- [Given data]

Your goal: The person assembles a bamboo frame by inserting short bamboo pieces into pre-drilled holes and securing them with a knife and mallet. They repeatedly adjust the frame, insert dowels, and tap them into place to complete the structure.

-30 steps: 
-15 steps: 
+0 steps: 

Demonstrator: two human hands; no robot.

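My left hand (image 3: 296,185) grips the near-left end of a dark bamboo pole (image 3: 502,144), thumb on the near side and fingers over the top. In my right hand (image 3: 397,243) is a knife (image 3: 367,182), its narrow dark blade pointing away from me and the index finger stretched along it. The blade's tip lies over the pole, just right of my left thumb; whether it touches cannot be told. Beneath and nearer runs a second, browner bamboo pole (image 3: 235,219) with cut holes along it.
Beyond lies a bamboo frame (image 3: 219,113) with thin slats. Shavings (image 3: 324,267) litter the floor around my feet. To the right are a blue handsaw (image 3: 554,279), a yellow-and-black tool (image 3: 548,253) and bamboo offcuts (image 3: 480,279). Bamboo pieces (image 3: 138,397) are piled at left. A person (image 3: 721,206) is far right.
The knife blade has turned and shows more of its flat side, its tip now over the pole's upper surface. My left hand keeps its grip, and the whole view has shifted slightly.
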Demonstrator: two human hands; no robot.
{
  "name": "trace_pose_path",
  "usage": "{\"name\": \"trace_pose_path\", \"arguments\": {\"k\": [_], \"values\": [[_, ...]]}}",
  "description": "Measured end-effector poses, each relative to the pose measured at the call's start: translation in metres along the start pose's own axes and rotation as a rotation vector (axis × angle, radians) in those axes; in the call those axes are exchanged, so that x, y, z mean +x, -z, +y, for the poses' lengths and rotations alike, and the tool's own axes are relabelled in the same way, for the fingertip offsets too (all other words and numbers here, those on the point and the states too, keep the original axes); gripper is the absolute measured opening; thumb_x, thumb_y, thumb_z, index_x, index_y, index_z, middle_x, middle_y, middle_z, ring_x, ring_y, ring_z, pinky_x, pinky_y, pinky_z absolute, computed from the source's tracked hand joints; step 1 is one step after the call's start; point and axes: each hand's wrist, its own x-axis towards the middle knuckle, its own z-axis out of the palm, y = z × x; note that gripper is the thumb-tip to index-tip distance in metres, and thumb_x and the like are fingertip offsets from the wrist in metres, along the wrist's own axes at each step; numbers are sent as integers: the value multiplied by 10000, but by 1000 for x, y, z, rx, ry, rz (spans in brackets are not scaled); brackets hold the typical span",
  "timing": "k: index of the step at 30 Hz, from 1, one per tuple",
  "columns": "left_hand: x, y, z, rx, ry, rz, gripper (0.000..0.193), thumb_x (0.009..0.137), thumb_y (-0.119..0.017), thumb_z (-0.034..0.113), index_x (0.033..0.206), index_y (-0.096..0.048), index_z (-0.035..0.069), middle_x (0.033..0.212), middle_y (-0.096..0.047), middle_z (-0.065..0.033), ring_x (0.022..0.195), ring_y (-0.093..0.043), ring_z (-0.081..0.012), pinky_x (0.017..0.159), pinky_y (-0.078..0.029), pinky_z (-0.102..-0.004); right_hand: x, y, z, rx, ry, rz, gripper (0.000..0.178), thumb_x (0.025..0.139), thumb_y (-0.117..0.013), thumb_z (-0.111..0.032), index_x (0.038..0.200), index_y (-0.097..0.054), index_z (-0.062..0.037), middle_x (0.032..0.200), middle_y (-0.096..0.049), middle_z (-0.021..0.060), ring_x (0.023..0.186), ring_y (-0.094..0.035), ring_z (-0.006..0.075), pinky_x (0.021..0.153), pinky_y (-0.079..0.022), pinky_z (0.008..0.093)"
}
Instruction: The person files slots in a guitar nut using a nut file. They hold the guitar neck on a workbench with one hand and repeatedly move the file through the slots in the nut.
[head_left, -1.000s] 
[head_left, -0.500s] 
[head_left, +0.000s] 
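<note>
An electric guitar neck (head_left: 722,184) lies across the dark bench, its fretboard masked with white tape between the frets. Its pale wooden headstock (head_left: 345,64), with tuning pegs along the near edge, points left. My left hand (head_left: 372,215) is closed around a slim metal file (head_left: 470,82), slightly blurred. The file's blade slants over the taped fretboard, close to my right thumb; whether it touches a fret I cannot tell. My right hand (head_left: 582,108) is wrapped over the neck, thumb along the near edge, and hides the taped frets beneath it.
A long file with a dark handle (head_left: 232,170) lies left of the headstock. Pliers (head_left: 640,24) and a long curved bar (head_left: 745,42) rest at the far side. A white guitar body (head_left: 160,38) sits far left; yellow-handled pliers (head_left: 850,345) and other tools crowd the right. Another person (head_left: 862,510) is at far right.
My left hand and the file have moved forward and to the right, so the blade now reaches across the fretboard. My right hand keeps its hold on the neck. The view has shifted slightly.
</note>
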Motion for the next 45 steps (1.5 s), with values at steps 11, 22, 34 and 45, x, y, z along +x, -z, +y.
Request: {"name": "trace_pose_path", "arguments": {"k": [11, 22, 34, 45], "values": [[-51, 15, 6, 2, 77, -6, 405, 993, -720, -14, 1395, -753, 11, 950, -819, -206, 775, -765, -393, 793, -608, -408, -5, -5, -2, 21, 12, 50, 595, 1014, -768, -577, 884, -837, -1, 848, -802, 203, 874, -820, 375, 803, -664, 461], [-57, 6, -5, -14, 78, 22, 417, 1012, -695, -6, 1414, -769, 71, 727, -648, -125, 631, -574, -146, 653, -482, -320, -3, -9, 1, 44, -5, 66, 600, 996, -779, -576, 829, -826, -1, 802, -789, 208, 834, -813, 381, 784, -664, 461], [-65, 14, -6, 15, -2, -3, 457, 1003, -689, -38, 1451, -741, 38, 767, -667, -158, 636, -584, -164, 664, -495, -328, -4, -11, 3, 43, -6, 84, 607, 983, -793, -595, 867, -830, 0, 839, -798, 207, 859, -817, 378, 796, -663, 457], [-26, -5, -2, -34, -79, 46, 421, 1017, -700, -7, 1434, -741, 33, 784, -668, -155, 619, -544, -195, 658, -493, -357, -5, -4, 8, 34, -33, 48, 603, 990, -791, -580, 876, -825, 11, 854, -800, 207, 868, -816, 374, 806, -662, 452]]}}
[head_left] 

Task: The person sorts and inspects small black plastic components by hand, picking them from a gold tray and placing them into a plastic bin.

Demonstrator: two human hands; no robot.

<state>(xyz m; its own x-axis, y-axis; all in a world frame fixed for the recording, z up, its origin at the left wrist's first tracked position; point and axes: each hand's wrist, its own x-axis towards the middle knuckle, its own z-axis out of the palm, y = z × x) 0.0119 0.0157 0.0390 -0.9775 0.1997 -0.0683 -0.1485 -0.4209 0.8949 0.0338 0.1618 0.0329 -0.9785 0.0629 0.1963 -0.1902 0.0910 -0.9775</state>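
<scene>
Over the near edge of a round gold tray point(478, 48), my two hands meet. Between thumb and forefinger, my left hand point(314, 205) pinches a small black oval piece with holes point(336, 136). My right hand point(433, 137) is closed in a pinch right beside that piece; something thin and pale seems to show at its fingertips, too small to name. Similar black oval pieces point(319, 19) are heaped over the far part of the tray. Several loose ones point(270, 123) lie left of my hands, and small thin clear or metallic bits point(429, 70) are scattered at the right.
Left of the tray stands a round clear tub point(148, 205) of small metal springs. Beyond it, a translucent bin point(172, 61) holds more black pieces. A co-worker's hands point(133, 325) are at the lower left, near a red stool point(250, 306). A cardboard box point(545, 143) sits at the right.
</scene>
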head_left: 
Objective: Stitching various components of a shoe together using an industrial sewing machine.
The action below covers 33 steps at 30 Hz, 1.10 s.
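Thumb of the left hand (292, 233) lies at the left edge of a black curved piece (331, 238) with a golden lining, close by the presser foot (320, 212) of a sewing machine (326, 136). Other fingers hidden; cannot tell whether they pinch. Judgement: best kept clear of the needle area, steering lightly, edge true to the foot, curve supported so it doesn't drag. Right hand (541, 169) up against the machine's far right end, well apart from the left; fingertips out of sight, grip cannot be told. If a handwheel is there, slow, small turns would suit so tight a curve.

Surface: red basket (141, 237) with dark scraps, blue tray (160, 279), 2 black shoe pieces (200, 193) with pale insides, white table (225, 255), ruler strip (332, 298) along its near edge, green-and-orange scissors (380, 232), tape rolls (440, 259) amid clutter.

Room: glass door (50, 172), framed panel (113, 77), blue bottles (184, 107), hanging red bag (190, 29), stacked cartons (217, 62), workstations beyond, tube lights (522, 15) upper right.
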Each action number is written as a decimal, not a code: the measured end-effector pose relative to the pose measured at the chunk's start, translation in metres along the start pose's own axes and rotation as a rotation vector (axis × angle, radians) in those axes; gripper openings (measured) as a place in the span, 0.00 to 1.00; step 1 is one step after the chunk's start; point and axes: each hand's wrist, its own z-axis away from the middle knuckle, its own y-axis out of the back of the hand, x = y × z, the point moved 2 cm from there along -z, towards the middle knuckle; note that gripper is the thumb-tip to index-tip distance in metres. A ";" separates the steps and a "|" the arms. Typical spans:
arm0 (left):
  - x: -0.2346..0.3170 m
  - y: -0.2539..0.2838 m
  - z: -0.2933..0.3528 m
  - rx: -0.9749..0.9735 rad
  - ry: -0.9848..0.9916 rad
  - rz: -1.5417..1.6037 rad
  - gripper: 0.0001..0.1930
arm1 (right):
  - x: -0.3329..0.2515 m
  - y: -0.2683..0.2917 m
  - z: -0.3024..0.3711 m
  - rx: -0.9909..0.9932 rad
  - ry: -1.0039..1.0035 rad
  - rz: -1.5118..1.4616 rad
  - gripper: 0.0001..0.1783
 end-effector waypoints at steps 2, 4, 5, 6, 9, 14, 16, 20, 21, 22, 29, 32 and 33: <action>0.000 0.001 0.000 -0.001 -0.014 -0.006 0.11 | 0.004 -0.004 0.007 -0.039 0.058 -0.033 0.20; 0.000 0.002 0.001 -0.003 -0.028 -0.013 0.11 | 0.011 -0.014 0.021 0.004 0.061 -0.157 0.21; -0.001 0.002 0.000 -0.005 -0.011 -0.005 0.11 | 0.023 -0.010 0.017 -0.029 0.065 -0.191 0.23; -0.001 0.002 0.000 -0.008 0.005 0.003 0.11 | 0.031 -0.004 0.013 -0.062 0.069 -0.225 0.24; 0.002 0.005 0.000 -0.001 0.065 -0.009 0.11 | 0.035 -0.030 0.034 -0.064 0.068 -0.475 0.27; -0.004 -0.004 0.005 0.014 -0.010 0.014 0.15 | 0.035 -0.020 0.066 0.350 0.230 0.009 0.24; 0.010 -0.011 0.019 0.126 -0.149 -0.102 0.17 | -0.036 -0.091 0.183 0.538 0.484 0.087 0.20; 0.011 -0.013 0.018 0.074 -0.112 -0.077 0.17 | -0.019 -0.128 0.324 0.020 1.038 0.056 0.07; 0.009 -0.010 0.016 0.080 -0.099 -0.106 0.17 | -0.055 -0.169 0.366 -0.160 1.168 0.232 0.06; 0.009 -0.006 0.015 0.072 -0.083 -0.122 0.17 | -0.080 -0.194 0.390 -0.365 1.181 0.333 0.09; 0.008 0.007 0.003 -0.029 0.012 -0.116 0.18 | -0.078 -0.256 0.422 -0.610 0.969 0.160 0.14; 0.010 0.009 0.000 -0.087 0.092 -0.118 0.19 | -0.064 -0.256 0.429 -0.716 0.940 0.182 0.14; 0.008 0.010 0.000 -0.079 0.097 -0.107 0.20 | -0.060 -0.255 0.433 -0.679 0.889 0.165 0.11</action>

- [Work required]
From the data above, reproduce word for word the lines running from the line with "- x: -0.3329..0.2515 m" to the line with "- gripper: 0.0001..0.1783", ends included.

- [Exercise response]
  - x: -0.3329..0.2515 m
  - y: -0.2683..0.2917 m
  - z: -0.3024..0.3711 m
  - rx: -0.9909..0.9932 rad
  - ry: -1.0039..1.0035 rad
  - rz: -1.5118..1.4616 rad
  - gripper: 0.0001..0.1783

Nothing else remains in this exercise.